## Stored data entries
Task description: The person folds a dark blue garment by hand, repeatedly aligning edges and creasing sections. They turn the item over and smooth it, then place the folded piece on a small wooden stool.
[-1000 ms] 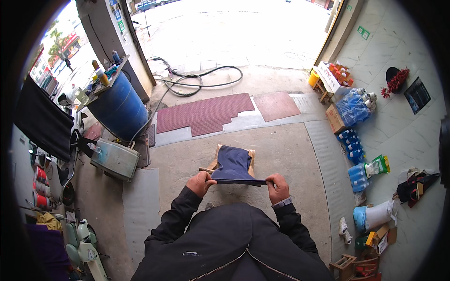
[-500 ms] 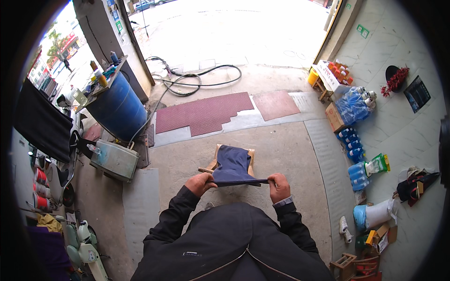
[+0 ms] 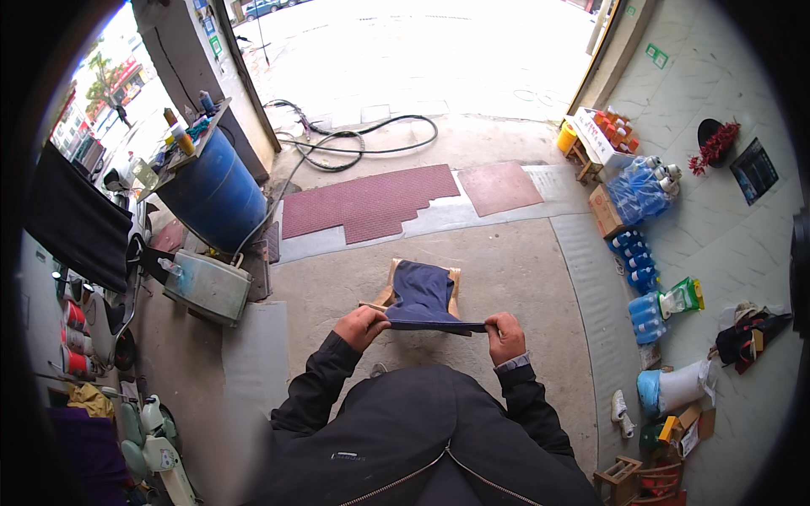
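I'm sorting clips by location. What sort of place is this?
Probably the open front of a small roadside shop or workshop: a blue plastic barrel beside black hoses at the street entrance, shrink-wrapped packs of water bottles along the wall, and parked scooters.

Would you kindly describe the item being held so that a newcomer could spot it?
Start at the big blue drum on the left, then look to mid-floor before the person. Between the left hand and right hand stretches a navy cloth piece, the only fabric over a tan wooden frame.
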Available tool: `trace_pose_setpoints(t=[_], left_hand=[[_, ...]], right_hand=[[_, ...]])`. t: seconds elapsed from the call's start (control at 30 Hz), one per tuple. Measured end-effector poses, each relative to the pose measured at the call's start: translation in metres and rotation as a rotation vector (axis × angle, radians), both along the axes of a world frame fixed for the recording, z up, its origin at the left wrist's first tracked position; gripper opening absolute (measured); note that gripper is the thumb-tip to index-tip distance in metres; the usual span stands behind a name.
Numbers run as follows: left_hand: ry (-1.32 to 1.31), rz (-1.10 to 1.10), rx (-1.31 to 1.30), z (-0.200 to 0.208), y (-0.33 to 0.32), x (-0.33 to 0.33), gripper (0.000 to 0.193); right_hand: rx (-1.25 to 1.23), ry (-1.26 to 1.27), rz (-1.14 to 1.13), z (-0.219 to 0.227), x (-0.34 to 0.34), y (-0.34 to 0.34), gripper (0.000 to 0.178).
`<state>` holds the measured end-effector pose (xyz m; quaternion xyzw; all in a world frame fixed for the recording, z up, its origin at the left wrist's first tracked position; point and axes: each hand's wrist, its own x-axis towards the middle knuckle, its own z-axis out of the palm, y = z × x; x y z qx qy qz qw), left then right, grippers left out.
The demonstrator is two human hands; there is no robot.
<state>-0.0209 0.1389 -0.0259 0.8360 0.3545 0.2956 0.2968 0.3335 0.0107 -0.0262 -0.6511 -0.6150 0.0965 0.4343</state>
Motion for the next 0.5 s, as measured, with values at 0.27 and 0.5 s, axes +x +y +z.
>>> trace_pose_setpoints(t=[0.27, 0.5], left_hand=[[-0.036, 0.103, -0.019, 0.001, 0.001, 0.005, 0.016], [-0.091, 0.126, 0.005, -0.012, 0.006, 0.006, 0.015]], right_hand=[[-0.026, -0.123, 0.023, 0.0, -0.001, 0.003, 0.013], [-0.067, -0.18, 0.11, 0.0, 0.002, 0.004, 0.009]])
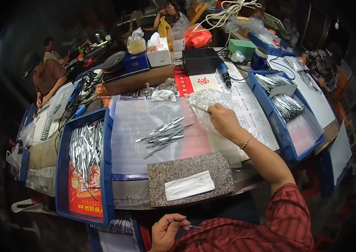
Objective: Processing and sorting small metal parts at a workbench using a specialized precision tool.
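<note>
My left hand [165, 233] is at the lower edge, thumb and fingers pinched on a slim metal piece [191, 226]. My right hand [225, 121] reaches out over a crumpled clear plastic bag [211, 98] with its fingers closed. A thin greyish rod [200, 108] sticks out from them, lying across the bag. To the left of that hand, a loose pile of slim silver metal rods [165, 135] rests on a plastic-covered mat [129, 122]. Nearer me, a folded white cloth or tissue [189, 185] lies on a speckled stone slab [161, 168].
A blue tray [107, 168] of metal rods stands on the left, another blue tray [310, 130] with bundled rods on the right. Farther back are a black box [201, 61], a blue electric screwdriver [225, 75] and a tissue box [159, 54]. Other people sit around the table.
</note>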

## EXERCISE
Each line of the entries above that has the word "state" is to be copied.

## RESPONSE FOR THIS EXERCISE
`<state>` holds the measured end-effector pose (xyz m; quaternion xyzw; all in a world frame fixed for the recording, z up, its origin at the left wrist's first tracked position; point and axes: each hand's wrist, its own x-axis towards the middle knuckle, its own z-axis out of the palm, y = z × x; x y z qx qy qz qw), left then right, grippers left out.
<state>-0.0209 0.1389 -0.0259 0.8360 0.3545 0.2956 0.2968 0.3335 0.0107 -0.0262 -0.6511 -0.6150 0.0965 0.4343</state>

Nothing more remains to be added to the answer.